» What you are asked to do
Repeat the data exactly. Pictures stay out.

· · · · · · ·

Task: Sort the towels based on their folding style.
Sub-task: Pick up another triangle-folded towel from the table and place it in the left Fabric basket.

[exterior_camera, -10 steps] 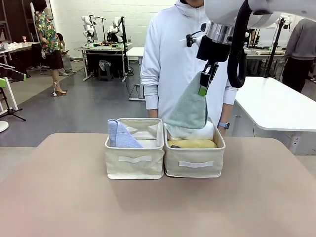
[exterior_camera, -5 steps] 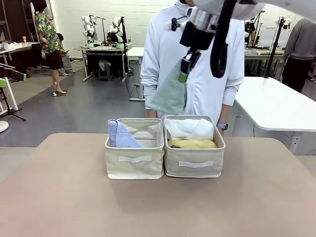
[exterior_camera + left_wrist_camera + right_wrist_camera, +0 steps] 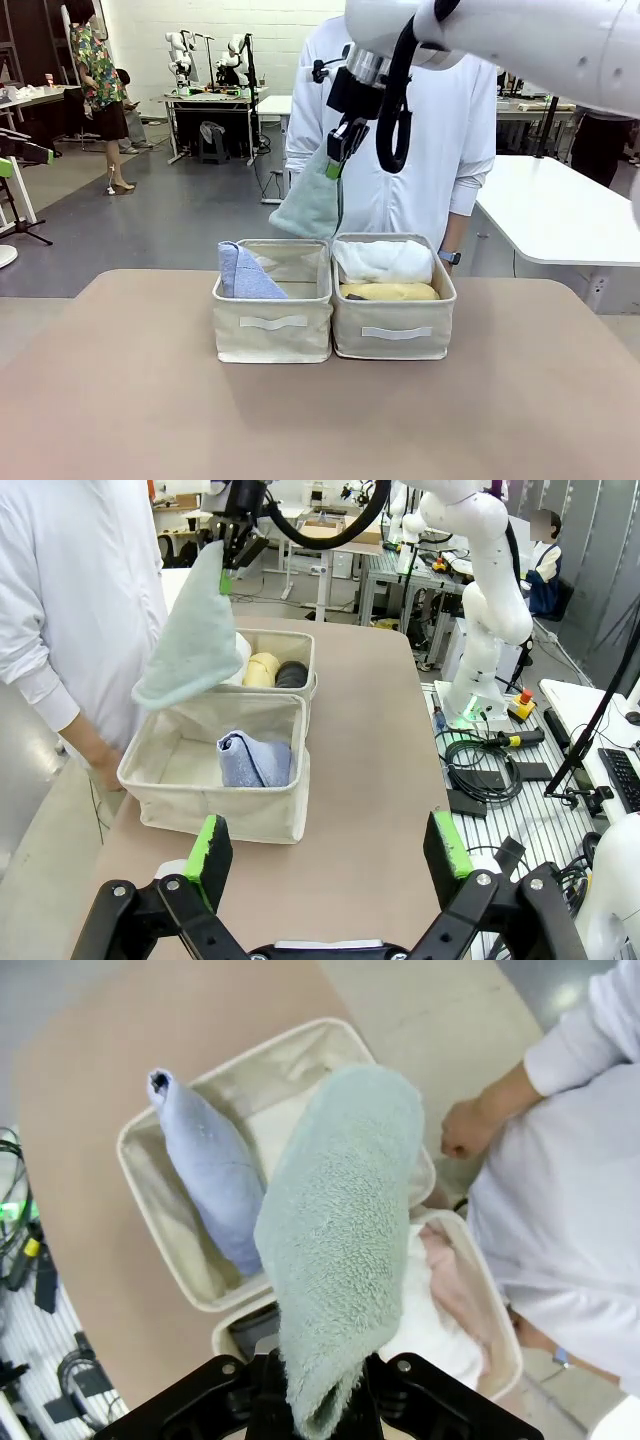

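I'm gripping the grey-green terry cone towel [image 3: 310,200], hanging just below my closed right tool [image 3: 338,152]. Beneath it, the lavender-blue cone towel [image 3: 245,275] is sitting in a beige fabric basket [image 3: 272,340]; I reckon only this drop is remaining.

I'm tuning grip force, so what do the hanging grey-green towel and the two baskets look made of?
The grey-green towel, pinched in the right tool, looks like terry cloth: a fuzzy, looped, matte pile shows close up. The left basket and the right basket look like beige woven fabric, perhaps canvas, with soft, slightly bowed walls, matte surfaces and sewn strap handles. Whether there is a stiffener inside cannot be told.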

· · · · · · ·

» Result of the task
Task: Sort the towels based on their folding style.
Sub-task: Pick up another triangle-folded towel from the table and place it in the left Fabric basket.

[exterior_camera, -10 steps] 
[exterior_camera, -5 steps] 
[exterior_camera + left_wrist_camera + right_wrist_camera, +0 steps] 

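I'm gripping the grey-green terry cone towel [image 3: 310,200], hanging just below my closed right tool [image 3: 338,152]. Beneath it, the lavender-blue cone towel [image 3: 245,275] is sitting in a beige fabric basket [image 3: 272,340]; I reckon only this drop is remaining.

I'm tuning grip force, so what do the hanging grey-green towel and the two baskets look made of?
The grey-green towel, pinched in the right tool, looks like terry cloth: a fuzzy, looped, matte pile shows close up. The left basket and the right basket look like beige woven fabric, perhaps canvas, with soft, slightly bowed walls, matte surfaces and sewn strap handles. Whether there is a stiffener inside cannot be told.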

The answer is now complete.